If the merger and the merger agreement are approved and adopted
by our shareholders and the other conditions to the closing of
the merger are either satisfied or waived, VNG Acquisition Inc.
will be merged with and into us, and we will be the surviving
corporation. When the merger is completed, we will cease to be a
publicly traded company and will instead become a wholly owned
subsidiary of VNG Acquisition LLC.
Upon completion of the merger, each share of our common stock
issued and outstanding immediately prior to the effective time
of the merger (excluding shares held in our treasury, shares
owned by Mr. West and his affiliates, shares owned by VNG
Acquisition LLC or VNG Acquisition Inc. or any wholly owned
subsidiary of VNG Acquisition LLC or Valley National Gases, and
shares held by shareholders who properly exercise
dissenters’ rights in compliance with all of the required
procedures under Pennsylvania law) will be converted into the
right to receive $27.00 in cash, without interest and less
applicable taxes. Each share of our common stock owned by
Mr. West and his affiliates immediately prior to the
effective time of the merger will be converted into the right to
receive $24.52 in cash, without interest and less applicable
taxes. The merger agreement provides that at the effective time
of the merger, each option to purchase shares of our common
stock, including those options held by our directors and
executive officers, will, subject to the option holder entering
into an option termination agreement with us, terminate in
exchange for a payment equal to the number of shares of our
common stock subject to such option multiplied by the amount, if
any, by which $27.00 exceeds the exercise price of the option,
less any applicable taxes.
The aggregate consideration offered by Caxton-Iseman in its
merger proposal would have resulted in a per share price of
$25.25 to all holders of our common stock. Mr.
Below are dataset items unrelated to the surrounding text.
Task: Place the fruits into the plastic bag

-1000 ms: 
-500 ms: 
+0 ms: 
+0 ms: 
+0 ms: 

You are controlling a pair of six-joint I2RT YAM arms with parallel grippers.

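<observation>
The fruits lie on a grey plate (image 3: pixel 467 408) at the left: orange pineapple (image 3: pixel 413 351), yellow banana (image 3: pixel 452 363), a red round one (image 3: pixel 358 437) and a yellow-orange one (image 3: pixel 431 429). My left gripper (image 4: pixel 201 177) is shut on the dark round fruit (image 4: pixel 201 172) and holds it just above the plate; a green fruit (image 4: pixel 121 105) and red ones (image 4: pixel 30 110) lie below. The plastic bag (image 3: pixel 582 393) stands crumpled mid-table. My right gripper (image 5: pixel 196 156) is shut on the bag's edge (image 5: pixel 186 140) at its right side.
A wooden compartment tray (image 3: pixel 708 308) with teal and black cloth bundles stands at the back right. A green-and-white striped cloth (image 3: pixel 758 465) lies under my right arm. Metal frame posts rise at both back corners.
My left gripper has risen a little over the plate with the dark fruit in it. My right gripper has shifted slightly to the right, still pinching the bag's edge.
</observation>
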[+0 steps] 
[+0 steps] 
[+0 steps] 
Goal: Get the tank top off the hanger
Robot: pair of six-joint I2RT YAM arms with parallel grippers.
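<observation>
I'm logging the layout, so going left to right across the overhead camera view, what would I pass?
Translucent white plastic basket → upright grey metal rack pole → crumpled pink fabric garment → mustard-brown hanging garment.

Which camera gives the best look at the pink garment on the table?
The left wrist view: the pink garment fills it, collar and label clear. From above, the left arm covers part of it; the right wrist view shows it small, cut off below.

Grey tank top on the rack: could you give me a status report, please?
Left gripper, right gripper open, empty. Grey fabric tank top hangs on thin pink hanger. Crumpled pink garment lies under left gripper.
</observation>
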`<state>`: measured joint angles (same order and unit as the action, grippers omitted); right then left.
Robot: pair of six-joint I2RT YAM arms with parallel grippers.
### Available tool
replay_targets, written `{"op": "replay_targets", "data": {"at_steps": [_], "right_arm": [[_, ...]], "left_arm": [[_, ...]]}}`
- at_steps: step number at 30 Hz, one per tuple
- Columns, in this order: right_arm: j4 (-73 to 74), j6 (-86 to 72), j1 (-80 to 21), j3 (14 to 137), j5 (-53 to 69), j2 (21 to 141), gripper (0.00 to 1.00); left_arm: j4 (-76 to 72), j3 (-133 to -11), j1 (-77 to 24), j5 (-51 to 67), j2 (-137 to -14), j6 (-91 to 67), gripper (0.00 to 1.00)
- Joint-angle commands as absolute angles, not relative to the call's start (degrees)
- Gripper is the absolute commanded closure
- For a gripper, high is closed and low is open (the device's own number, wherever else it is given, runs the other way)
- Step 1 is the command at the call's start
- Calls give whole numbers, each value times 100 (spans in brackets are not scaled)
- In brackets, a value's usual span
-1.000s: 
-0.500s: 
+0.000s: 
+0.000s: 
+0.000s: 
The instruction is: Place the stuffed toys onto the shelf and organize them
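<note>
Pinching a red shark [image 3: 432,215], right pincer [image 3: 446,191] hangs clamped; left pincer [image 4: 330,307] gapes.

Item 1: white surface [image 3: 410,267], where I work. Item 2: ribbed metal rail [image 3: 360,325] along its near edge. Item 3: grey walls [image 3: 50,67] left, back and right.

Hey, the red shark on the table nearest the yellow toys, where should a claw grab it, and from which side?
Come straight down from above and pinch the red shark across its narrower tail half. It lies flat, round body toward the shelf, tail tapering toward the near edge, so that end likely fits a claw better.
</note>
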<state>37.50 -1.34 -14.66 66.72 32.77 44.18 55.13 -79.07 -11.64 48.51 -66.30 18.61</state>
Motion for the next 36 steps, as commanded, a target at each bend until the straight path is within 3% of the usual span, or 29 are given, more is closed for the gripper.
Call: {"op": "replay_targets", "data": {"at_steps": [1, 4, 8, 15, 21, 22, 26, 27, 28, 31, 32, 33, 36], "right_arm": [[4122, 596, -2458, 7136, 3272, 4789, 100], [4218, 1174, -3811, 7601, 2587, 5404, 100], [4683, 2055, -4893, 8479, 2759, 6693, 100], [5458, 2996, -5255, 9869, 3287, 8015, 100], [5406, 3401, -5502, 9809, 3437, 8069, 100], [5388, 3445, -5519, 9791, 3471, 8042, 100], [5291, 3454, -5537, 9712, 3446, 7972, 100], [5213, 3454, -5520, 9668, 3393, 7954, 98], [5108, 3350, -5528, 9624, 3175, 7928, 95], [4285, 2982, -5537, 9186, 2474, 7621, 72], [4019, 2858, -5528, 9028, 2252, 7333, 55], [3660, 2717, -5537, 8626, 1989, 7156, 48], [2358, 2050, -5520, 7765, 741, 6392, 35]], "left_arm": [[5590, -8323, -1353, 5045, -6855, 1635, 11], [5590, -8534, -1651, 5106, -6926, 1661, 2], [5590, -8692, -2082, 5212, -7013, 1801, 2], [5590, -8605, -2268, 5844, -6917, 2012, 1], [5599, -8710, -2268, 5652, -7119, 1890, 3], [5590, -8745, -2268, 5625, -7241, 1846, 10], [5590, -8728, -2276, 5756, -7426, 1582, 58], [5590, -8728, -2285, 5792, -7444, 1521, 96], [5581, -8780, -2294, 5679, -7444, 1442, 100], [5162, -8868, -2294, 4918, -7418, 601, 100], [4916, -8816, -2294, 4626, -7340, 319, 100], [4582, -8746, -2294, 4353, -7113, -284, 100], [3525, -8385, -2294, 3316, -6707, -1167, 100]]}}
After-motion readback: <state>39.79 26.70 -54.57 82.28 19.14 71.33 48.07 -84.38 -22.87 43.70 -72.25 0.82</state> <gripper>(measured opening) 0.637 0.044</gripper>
West and his
affiliates, however, have agreed to accept the suggestion of the
Special Committee of our Board that allows all holders of our
common stock, excluding Mr. West and his affiliates, to
receive a price per share equal to the higher of the average
closing price for Valley National shares on The American Stock
Exchange for the five trading days immediately prior to the day
of signing the merger agreement, or the closing price on the
date of signing the merger agreement. As a result of
Mr. West’s acceptance of the suggestion of the Special
Committee of our Board, all holders of our common stock
(excluding Mr. West and his affiliates) will receive
consideration in the amount of $27.00 per share in
connection with the merger, which amount was the closing price
per share on the date of signing the merger agreement and was
higher than the
five-day
average closing price. Mr. West and his affiliates have
agreed to receive consideration per share in the amount of
$24.52, which amount represents a price per share determined by
dividing the remaining merger consideration (after payment to
all other holders of our common stock and options) among the
shares held by Mr. West and his affiliates.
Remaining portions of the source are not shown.